Write out the whole listing again so that each line matches the original.

Record excerpts:
--

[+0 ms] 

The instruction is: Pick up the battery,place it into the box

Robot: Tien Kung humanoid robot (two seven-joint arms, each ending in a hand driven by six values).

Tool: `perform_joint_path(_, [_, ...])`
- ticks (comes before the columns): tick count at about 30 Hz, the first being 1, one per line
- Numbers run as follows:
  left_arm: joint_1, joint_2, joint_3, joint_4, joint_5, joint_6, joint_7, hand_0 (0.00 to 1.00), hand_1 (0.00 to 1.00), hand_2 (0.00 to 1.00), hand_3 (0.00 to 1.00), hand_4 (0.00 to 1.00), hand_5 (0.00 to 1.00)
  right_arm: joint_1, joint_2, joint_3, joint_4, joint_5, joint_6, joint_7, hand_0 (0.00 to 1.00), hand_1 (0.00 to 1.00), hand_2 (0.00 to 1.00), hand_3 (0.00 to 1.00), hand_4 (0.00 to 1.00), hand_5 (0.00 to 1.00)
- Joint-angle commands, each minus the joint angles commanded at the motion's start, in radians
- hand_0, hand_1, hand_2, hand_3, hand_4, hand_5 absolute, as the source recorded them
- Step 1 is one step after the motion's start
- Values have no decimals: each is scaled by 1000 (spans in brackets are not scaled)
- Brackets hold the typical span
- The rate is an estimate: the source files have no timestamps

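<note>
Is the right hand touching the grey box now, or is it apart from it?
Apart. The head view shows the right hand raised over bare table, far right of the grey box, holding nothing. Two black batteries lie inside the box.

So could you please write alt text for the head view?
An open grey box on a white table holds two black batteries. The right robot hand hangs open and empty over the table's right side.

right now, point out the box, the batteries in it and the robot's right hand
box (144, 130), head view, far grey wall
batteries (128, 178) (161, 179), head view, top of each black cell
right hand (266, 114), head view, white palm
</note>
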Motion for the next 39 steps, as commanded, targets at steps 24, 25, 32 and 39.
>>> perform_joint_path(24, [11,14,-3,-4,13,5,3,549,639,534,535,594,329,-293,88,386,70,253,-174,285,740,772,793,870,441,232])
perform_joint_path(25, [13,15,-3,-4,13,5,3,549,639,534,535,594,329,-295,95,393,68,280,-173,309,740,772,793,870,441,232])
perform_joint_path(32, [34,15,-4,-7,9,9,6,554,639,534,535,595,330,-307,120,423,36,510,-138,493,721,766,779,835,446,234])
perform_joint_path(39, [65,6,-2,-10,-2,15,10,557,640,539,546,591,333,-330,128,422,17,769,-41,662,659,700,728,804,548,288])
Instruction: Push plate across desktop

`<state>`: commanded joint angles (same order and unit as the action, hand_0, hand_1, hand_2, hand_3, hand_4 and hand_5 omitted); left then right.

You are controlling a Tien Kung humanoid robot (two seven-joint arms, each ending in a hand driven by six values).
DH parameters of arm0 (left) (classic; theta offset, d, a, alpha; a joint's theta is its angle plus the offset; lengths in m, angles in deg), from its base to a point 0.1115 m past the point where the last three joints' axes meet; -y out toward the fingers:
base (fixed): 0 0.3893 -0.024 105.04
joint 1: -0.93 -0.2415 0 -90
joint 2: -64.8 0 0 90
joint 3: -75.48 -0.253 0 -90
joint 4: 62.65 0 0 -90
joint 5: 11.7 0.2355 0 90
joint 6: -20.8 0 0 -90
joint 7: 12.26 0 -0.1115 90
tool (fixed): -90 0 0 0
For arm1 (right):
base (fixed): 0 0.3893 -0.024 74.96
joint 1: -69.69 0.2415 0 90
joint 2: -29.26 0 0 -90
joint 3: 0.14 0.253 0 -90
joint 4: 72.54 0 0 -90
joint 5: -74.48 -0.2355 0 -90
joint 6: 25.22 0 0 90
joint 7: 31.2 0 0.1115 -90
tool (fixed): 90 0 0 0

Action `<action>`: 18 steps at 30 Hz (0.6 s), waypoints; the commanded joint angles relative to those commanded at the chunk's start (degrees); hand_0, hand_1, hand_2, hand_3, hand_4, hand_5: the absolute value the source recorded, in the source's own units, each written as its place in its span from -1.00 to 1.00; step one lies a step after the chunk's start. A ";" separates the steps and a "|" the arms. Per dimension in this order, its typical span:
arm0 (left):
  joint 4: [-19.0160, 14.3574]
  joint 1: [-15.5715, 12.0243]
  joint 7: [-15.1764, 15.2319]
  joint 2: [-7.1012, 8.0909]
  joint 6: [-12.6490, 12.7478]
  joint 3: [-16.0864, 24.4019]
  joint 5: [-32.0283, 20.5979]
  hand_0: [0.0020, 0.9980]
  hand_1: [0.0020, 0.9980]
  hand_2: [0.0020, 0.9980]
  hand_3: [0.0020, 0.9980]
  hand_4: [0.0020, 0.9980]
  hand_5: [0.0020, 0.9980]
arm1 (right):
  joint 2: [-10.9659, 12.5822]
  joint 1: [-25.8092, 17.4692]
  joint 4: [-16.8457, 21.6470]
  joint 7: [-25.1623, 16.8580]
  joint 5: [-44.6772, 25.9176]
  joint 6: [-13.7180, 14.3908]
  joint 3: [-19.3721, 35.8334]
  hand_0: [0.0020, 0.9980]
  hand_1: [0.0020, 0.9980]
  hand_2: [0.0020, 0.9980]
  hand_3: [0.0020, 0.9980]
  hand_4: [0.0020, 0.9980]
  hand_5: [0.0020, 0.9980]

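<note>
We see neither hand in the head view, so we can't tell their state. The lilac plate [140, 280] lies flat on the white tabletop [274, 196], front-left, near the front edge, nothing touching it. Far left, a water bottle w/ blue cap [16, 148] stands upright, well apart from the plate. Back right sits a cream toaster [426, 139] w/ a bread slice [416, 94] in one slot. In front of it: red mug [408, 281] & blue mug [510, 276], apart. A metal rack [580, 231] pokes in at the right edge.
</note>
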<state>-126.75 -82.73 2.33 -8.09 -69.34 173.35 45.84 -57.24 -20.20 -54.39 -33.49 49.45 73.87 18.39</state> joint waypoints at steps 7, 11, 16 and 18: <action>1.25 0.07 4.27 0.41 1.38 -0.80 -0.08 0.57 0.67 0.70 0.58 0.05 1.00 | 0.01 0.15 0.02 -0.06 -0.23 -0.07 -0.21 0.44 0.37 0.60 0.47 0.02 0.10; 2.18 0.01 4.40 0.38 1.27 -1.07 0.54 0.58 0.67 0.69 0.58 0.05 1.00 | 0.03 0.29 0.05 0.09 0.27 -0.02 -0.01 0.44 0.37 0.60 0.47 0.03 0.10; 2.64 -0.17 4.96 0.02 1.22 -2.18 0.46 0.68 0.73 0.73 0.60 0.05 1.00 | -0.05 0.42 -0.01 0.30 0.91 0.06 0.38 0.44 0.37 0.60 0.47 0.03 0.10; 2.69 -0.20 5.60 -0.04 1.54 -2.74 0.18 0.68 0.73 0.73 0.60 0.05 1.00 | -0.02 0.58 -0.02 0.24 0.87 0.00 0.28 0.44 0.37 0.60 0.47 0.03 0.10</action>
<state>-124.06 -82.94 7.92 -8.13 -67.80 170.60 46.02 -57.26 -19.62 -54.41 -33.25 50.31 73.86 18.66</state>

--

Response area:
[+0 ms] 

The instruction is: Pick up the battery,place it into the box

Robot: Tien Kung humanoid robot (two seven-joint arms, each ending in a hand driven by six values).

Tool: `perform_joint_path(_, [_, ...])`
- ticks (comes before the columns): tick count at about 30 Hz, the first being 1, one per line
- Numbers run as follows:
  left_arm: joint_1, joint_2, joint_3, joint_4, joint_5, joint_6, joint_7, hand_0 (0.00 to 1.00), hand_1 (0.00 to 1.00), hand_2 (0.00 to 1.00), hand_3 (0.00 to 1.00), hand_4 (0.00 to 1.00), hand_5 (0.00 to 1.00)
  right_arm: joint_1, joint_2, joint_3, joint_4, joint_5, joint_6, joint_7, hand_0 (0.00 to 1.00), hand_1 (0.00 to 1.00), hand_2 (0.00 to 1.00), hand_3 (0.00 to 1.00), hand_4 (0.00 to 1.00), hand_5 (0.00 to 1.00)
- Joint-angle commands, each minus the joint angles commanded at the motion's start, in radians
- hand_0, hand_1, hand_2, hand_3, hand_4, hand_5 absolute, as the source recorded them
- Step 1 is one step after the motion's start
- Values have no decimals: each is scaled by 1000 (spans in brackets are not scaled)
- Brackets hold the typical span
- The rate is an estimate: the source files have no timestamps

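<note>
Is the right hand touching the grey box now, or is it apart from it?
Apart. The head view shows the right hand raised over bare table, far right of the grey box, holding nothing. Two black batteries lie inside the box.

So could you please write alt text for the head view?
An open grey box on a white table holds two black batteries. The right robot hand hangs open and empty over the table's right side.

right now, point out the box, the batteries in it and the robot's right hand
box (144, 130), head view, far grey wall
batteries (128, 178) (161, 179), head view, top of each black cell
right hand (266, 114), head view, white palm
</note>
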Motion for the next 39 steps, as commanded, targets at steps 24, 25, 32 and 39.
>>> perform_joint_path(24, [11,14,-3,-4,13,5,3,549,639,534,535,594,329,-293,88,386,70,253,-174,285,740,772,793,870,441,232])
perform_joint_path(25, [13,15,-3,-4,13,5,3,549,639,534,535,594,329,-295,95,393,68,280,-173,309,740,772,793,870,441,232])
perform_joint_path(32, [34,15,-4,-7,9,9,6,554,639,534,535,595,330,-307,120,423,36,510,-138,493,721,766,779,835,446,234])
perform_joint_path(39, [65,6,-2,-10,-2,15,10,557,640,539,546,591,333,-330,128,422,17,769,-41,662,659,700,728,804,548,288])
Instruction: Push plate across desktop

`<state>`: commanded joint angles (same order and unit as the action, hand_0, hand_1, hand_2, hand_3, hand_4 and hand_5 omitted); left then right.

You are controlling a Tien Kung humanoid robot (two seven-joint arms, each ending in a hand driven by six values).
DH parameters of arm0 (left) (classic; theta offset, d, a, alpha; a joint's theta is its angle plus the offset; lengths in m, angles in deg), from its base to a point 0.1115 m past the point where the last three joints' axes meet; -y out toward the fingers:
base (fixed): 0 0.3893 -0.024 105.04
joint 1: -0.93 -0.2415 0 -90
joint 2: -64.8 0 0 90
joint 3: -75.48 -0.253 0 -90
joint 4: 62.65 0 0 -90
joint 5: 11.7 0.2355 0 90
joint 6: -20.8 0 0 -90
joint 7: 12.26 0 -0.1115 90
tool (fixed): -90 0 0 0
For arm1 (right):
base (fixed): 0 0.3893 -0.024 74.96
joint 1: -69.69 0.2415 0 90
joint 2: -29.26 0 0 -90
joint 3: 0.14 0.253 0 -90
joint 4: 72.54 0 0 -90
joint 5: -74.48 -0.2355 0 -90
joint 6: 25.22 0 0 90
joint 7: 31.2 0 0.1115 -90
tool (fixed): 90 0 0 0

Action `<action>`: 18 steps at 30 Hz (0.6 s), waypoints; the commanded joint angles relative to those commanded at the chunk's start (degrees); hand_0, hand_1, hand_2, hand_3, hand_4, hand_5: the absolute value the source recorded, in the source's own units, each written as its place in its span from -1.00 to 1.00; step one lies a step after the chunk's start. A ";" separates the steps and a "|" the arms. Per dimension in this order, its typical span:
arm0 (left):
  joint 4: [-19.0160, 14.3574]
  joint 1: [-15.5715, 12.0243]
  joint 7: [-15.1764, 15.2319]
  joint 2: [-7.1012, 8.0909]
  joint 6: [-12.6490, 12.7478]
  joint 3: [-16.0864, 24.4019]
  joint 5: [-32.0283, 20.5979]
  hand_0: [0.0020, 0.9980]
  hand_1: [0.0020, 0.9980]
  hand_2: [0.0020, 0.9980]
  hand_3: [0.0020, 0.9980]
  hand_4: [0.0020, 0.9980]
  hand_5: [0.0020, 0.9980]
arm1 (right):
  joint 2: [-10.9659, 12.5822]
  joint 1: [-25.8092, 17.4692]
  joint 4: [-16.8457, 21.6470]
  joint 7: [-25.1623, 16.8580]
  joint 5: [-44.6772, 25.9176]
  joint 6: [-13.7180, 14.3908]
  joint 3: [-19.3721, 35.8334]
  hand_0: [0.0020, 0.9980]
  hand_1: [0.0020, 0.9980]
  hand_2: [0.0020, 0.9980]
  hand_3: [0.0020, 0.9980]
  hand_4: [0.0020, 0.9980]
  hand_5: [0.0020, 0.9980]

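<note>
We see neither hand in the head view, so we can't tell their state. The lilac plate [140, 280] lies flat on the white tabletop [274, 196], front-left, near the front edge, nothing touching it. Far left, a water bottle w/ blue cap [16, 148] stands upright, well apart from the plate. Back right sits a cream toaster [426, 139] w/ a bread slice [416, 94] in one slot. In front of it: red mug [408, 281] & blue mug [510, 276], apart. A metal rack [580, 231] pokes in at the right edge.
</note>
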<state>-126.75 -82.73 2.33 -8.09 -69.34 173.35 45.84 -57.24 -20.20 -54.39 -33.49 49.45 73.87 18.39</state> joint waypoints at steps 7, 11, 16 and 18: <action>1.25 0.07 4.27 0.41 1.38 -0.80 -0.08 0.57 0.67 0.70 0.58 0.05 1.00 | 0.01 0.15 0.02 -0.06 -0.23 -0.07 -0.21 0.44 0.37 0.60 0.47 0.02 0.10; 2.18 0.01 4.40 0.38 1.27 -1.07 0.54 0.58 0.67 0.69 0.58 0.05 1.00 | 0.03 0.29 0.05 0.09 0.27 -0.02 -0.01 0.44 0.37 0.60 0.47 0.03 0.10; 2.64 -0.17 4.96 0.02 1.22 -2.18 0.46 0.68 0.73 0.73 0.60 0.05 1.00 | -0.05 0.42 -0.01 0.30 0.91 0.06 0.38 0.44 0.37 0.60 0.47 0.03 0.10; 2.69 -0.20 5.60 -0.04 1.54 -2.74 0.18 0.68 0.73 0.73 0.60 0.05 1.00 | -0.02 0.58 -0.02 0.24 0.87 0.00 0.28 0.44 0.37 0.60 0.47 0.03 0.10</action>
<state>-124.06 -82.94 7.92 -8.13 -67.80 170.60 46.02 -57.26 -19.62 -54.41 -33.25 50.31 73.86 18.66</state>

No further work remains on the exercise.